"""

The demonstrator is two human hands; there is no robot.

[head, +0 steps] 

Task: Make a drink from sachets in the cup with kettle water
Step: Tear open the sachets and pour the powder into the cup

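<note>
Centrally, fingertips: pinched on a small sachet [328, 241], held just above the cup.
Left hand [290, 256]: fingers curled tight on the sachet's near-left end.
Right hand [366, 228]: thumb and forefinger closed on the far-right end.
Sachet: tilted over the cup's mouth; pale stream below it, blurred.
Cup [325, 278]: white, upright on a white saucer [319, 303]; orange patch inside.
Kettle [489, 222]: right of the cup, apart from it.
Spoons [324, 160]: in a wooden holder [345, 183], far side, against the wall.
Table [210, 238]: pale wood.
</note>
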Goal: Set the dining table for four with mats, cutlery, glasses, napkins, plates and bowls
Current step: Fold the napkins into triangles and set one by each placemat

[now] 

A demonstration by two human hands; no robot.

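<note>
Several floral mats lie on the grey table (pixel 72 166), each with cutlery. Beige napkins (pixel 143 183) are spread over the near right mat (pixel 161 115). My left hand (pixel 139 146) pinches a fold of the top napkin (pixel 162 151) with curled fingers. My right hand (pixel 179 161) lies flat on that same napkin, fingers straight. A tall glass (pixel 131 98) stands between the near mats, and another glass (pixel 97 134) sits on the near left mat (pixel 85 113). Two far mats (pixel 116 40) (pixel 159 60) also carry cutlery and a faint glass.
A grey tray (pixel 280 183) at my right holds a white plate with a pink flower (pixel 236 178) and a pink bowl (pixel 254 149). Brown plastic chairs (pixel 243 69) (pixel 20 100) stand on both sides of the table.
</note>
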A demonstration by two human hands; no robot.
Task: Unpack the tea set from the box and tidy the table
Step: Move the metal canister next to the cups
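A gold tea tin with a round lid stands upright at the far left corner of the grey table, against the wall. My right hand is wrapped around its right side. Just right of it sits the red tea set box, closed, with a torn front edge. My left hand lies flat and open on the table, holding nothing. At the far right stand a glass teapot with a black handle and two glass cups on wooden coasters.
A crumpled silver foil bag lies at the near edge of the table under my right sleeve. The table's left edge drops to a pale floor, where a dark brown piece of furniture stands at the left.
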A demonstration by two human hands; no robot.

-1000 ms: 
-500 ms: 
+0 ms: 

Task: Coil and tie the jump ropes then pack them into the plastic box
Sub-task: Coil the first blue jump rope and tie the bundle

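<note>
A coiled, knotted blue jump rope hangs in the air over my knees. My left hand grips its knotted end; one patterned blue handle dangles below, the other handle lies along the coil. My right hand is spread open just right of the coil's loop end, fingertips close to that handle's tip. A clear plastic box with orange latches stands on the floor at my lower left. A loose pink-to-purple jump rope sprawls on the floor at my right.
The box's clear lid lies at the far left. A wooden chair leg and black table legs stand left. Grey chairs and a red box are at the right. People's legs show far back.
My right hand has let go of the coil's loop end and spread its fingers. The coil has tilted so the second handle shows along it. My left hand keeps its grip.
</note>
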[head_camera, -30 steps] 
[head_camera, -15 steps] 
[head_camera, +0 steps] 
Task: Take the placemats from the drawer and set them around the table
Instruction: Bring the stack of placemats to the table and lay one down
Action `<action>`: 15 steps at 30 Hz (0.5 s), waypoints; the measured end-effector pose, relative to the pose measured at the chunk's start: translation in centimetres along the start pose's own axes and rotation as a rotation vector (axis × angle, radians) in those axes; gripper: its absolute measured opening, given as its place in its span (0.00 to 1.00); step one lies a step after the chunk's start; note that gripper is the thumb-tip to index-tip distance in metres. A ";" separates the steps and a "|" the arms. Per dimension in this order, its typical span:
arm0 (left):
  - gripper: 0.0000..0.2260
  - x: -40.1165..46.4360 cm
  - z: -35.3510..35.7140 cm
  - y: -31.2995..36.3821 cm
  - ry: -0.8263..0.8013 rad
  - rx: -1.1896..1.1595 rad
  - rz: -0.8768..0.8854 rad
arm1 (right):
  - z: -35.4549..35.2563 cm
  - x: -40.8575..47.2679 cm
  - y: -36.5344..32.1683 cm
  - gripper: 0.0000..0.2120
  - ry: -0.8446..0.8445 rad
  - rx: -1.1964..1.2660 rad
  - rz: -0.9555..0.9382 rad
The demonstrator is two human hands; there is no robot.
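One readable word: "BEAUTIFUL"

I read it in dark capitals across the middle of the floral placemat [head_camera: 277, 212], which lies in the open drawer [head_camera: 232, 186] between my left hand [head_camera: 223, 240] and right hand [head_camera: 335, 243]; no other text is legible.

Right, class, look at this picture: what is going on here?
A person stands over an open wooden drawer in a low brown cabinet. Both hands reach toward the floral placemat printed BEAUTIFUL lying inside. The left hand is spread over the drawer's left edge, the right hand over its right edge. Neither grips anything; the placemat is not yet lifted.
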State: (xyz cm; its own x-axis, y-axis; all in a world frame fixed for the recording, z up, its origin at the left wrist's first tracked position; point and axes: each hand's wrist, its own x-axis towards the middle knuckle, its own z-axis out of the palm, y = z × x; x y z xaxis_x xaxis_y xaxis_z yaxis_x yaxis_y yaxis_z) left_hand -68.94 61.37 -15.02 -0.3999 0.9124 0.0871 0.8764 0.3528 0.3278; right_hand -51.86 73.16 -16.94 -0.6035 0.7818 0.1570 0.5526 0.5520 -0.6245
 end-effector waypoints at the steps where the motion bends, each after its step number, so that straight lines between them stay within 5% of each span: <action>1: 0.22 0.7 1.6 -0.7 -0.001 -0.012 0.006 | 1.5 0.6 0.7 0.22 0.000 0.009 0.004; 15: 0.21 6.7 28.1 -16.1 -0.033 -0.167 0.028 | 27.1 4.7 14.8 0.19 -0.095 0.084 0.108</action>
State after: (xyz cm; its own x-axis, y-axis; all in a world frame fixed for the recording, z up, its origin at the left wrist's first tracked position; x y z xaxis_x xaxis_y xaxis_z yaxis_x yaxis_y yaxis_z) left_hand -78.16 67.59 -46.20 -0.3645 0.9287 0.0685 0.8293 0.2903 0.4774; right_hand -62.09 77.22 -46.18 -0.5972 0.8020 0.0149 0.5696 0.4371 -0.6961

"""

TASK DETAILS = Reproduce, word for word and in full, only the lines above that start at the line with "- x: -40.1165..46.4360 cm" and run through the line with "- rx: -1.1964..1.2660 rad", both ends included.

OUTPUT OF THE TASK =
  - x: -40.1165..46.4360 cm
  - z: -35.3510..35.7140 cm
  - y: -31.2995..36.3821 cm
  - ry: -0.8263..0.8013 rad
  - rx: -1.1896..1.1595 rad
  - rz: -0.8768..0.8854 rad
arm1 (right):
  - z: -35.4549..35.2563 cm
  - x: -40.8575..47.2679 cm
  - y: -36.5344..32.1683 cm
  - gripper: 0.0000..0.2120
  - ry: -0.8446..0.8445 rad
  - rx: -1.1964..1.2660 rad

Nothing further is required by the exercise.